**ABOUT THIS TASK**
The response should contain only the line with "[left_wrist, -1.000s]" and every line after it to the end of the listing below, duplicated exactly; no picture belongs in it.

**RECORDED DATA**

---------------

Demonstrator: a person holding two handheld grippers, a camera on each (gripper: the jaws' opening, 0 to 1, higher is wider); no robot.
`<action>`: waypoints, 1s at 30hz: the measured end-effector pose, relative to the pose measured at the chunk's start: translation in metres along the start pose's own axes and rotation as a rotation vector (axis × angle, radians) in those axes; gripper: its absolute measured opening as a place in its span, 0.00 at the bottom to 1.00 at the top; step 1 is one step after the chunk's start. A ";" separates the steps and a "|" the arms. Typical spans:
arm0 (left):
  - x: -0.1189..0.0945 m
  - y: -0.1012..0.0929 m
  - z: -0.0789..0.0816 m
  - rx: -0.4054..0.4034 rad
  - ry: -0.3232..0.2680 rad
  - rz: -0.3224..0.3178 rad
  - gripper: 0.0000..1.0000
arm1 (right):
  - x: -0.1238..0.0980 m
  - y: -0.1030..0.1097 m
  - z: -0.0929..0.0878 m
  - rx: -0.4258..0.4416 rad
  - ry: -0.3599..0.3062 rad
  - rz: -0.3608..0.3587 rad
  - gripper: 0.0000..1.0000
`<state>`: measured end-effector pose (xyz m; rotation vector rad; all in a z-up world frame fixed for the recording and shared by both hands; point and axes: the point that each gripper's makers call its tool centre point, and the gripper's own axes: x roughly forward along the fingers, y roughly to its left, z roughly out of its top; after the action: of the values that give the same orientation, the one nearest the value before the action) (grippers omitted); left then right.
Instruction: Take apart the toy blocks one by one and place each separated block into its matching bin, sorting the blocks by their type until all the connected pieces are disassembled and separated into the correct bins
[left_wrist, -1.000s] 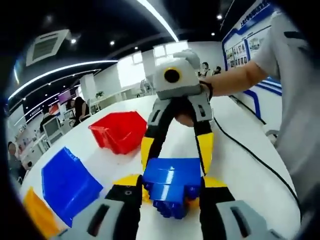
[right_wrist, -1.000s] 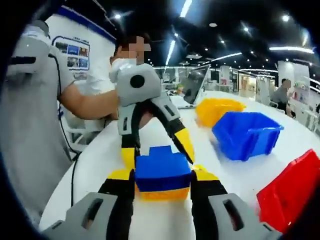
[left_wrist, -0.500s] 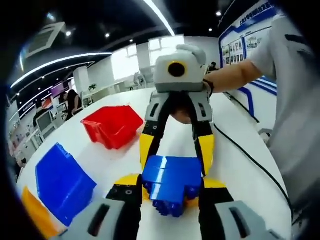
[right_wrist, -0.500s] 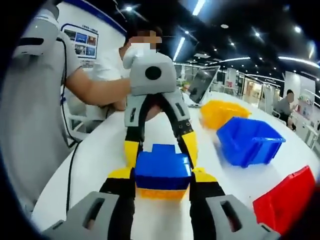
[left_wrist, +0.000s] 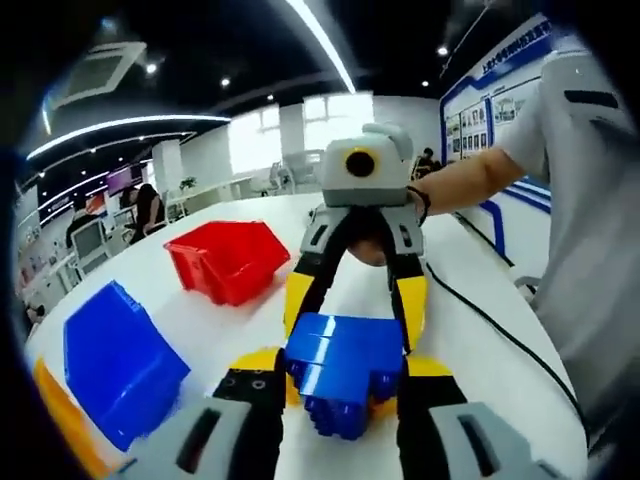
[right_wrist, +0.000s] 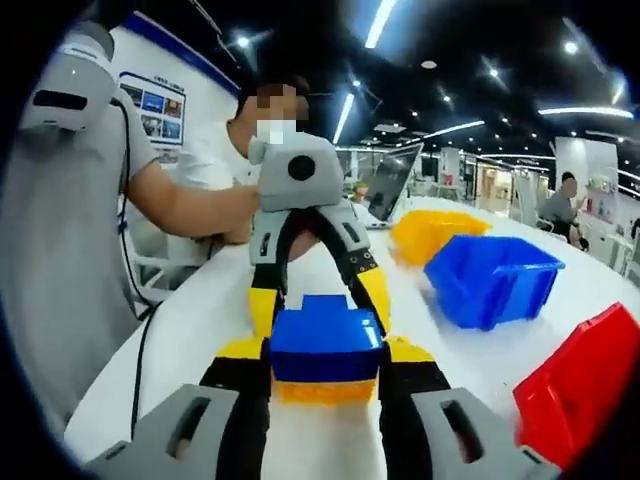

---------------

**ANSWER TO THIS PROBLEM**
[left_wrist, -1.000s] 
[right_wrist, -1.000s] 
[left_wrist, -0.500s] 
[right_wrist, -0.500s] 
[left_wrist, +0.000s] 
[right_wrist, +0.000s] 

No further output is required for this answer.